Immigration and Refugees

Refugee Resettlement — We Must Do More

refugee resettlement - Mormon Women for Ethical Government

Can we talk about refugee resettlement? One of the most common arguments I hear against resettlement is that we should help people where they are rather than try to help them move to the U.S. 

This attitude is particularly concerning as the U.S. proposes to again cut refugee resettlement, this time to only 18,000 people in 2020. Only about 1% of refugees worldwide are resettled in a third country, although those are the refugees an American or European is most likely to have met. If the U.S. cuts its resettlement program again, it will have a noticeable impact on worldwide refugee resettlement in 2020, and that is very troubling.
Most refugees never make it to a safe, secure country with decent educational and economic opportunities. Refugees nearly always flee to a neighboring country, and those neighboring countries are usually poorly equipped to really help refugees in spite of UNHCR and other foreign assistance. Different countries provide vastly different levels of services, both on an international funding level and a local services level.

I live in a country with about 250,000 registered UN refugees, plus a large population of unregistered people who have fled violence in their home countries. Resettlement is the best long-term solution for many of these registered refugees. In 2018, the UK, Canada, Sweden, and Portugal were the main countries refugees were sent to from where I live, but fewer than 2,000 were resettled. That’s 0.8%. Resettlement, unfortunately, isn’t going to happen any time soon for most refugees.

So what about helping refugees here? This country ranks in the bottom third in the world for GDP and has had serious internal conflict in the last decade. There simply aren’t many local resources to help refugees. Funding limitations in this country mean that only a quarter of refugees in need get cash assistance from the UN. UN educational assistance has been cut.  Refugee children are rarely able to go to local public schools and must pay for informal schools with expensive tuition. Healthcare is technically available, but in reality, refugees can almost never access the national healthcare system. There are very few job opportunities. Finding safe housing is challenging because of prejudice against refugees. Basically, the refugees who are here right now are not getting the support they need, but they quite literally have no place else to go.

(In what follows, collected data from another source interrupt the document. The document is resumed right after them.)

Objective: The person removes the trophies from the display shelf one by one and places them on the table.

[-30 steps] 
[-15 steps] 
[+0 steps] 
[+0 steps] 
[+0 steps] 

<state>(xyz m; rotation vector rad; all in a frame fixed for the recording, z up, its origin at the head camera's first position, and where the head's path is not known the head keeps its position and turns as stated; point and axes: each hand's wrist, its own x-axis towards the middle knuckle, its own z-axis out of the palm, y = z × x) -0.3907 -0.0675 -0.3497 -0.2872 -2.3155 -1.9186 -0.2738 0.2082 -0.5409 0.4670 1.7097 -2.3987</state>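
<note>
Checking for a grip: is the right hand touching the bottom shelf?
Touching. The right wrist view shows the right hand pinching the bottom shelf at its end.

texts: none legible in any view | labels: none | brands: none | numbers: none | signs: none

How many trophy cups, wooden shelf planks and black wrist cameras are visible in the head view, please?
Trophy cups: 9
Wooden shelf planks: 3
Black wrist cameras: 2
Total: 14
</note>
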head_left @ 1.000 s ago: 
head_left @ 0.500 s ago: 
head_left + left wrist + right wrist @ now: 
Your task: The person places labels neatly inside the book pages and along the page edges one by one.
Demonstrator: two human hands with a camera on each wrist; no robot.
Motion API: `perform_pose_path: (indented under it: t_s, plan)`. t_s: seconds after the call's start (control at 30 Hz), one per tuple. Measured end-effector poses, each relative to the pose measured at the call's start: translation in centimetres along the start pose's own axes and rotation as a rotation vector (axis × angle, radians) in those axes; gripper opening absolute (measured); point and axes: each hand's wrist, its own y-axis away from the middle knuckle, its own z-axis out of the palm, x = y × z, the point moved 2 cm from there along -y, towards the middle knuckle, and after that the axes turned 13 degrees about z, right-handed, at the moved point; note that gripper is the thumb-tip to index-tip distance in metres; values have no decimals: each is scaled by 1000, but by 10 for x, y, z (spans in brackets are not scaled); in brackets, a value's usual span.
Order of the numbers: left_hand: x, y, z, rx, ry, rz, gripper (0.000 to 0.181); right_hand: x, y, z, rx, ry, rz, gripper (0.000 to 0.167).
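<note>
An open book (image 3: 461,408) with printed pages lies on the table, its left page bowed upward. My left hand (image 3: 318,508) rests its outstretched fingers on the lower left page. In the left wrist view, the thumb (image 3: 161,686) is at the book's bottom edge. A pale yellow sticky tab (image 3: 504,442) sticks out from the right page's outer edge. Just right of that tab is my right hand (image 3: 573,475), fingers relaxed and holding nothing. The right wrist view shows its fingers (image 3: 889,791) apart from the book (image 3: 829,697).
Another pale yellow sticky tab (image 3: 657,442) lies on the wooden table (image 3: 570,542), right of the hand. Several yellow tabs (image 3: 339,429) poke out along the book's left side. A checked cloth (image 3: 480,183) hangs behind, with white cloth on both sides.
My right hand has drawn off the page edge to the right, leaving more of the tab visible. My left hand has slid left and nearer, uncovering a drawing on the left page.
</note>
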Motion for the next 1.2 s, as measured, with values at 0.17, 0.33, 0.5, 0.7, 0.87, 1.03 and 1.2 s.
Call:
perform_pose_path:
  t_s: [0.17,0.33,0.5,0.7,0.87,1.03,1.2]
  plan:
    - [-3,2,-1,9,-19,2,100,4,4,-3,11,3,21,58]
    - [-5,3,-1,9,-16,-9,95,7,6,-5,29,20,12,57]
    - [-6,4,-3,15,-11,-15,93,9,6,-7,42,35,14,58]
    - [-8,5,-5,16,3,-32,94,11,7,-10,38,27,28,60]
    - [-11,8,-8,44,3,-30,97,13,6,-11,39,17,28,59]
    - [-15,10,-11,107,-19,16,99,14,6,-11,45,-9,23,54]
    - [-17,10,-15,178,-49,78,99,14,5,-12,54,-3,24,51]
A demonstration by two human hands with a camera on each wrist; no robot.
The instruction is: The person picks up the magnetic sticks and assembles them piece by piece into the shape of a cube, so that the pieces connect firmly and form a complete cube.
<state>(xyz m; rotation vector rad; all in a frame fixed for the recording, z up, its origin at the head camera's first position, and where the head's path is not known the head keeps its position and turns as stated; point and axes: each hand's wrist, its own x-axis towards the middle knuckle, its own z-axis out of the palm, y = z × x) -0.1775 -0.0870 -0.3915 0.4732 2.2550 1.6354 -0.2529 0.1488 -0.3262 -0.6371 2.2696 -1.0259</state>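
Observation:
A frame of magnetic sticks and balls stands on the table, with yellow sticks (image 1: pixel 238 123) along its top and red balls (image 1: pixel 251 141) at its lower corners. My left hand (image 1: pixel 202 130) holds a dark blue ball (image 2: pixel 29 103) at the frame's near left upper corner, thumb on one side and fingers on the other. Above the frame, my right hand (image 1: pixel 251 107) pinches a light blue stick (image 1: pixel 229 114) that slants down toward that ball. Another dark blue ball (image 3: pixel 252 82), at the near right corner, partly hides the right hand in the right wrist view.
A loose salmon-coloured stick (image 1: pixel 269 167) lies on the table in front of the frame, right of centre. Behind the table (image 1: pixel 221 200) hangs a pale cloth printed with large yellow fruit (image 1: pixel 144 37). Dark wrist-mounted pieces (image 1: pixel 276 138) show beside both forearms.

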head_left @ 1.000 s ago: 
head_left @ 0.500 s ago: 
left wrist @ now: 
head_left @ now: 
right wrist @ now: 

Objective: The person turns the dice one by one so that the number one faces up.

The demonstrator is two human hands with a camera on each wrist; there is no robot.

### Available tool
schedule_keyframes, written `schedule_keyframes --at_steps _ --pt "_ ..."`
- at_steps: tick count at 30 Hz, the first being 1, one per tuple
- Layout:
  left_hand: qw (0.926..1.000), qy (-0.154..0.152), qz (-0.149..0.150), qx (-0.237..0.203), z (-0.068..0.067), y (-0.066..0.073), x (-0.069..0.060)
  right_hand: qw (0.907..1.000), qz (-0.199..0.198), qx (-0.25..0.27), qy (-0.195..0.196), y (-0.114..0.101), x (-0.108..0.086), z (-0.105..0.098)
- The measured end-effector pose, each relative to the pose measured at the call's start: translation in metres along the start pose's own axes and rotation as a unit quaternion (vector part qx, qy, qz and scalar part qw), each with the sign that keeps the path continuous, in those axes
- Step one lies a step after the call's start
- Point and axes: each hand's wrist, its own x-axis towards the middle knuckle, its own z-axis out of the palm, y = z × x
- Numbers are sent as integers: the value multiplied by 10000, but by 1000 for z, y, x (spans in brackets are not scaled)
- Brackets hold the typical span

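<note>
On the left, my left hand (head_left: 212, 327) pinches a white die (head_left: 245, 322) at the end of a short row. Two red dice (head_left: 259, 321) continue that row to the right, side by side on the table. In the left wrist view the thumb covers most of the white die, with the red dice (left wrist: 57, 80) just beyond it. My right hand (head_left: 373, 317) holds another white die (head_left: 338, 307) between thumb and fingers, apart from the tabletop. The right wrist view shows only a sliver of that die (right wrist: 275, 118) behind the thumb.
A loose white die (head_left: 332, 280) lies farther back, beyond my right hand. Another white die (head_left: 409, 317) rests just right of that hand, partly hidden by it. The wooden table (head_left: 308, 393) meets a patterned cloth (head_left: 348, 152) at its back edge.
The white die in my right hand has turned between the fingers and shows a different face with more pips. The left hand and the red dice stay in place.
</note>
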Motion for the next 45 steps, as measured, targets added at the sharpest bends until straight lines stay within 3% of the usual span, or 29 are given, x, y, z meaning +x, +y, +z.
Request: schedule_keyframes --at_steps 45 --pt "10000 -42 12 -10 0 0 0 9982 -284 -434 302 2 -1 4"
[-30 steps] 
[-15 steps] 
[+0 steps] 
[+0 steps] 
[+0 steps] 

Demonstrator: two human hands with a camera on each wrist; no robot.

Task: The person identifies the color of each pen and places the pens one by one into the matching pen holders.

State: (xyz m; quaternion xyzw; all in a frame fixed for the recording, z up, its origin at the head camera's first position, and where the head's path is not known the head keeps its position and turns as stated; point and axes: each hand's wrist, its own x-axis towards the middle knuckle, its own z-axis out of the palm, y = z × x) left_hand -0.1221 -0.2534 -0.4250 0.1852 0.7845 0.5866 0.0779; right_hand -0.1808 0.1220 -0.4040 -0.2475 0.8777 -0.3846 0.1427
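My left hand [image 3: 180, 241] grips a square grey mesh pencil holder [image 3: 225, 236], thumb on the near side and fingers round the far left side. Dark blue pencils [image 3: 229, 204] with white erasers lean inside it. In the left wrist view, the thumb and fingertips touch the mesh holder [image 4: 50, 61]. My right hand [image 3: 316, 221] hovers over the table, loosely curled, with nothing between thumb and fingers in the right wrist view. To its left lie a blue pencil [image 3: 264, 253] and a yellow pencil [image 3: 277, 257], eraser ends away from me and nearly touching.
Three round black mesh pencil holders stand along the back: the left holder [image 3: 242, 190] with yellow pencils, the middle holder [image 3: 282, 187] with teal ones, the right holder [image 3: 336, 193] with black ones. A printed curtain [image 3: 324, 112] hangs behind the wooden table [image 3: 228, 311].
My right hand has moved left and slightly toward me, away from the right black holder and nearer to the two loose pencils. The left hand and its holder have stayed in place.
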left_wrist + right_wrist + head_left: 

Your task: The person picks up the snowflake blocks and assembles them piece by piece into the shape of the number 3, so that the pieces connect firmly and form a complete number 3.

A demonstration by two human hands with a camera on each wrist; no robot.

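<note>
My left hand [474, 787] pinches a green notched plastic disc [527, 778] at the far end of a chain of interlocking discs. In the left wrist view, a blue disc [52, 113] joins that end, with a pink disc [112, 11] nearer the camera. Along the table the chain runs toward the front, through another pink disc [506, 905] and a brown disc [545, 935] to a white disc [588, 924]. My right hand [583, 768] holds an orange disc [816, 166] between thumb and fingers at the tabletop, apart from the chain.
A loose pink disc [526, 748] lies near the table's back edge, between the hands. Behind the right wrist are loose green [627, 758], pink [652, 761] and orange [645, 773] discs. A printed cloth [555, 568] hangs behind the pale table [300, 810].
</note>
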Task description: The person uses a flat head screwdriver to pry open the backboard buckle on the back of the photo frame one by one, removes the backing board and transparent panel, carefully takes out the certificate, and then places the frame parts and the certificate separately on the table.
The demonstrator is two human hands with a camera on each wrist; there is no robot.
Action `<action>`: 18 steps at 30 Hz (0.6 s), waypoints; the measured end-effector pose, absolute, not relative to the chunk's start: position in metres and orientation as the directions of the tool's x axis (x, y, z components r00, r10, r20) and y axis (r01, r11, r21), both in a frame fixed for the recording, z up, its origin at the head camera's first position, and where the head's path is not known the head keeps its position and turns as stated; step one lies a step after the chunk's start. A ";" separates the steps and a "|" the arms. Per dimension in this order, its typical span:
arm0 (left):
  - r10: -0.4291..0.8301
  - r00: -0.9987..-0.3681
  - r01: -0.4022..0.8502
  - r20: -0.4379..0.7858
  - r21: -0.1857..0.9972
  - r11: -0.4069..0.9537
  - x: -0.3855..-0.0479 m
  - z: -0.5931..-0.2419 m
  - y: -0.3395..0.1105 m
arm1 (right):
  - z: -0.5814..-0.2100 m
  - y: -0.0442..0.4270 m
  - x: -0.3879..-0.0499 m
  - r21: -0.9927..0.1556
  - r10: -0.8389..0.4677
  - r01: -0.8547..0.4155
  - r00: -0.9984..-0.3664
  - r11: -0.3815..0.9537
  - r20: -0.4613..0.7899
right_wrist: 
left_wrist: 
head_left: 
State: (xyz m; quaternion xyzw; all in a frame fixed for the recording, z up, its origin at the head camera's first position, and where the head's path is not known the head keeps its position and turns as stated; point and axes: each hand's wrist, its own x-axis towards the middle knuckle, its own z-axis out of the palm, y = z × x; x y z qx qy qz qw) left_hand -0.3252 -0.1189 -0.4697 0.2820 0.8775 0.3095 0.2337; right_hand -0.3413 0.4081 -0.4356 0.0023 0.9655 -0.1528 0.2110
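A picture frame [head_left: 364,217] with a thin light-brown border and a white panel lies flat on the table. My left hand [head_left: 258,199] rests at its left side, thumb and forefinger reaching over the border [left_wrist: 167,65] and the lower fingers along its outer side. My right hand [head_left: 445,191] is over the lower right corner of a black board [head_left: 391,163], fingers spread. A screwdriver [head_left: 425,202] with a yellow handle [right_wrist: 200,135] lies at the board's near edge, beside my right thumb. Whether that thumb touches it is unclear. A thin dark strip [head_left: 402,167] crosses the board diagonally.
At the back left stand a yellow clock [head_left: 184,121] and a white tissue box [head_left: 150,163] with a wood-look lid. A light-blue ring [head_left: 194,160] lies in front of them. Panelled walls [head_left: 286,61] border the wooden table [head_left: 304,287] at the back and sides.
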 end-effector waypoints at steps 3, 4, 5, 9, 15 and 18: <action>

We don’t have to allow conditions to continue like this for refugees. I would love to see increased (not drastically decreased) resettlement, far more support for refugees in their host countries, and a concerted effort toward reducing conflict worldwide so refugees can go home, or so that people never become refugees in the first place. This is an informed choice we are making. Right now, we are consciously choosing not to help, and there’s no justification for that.


Erica Eastley is a member of Mormon Women for Ethical Government.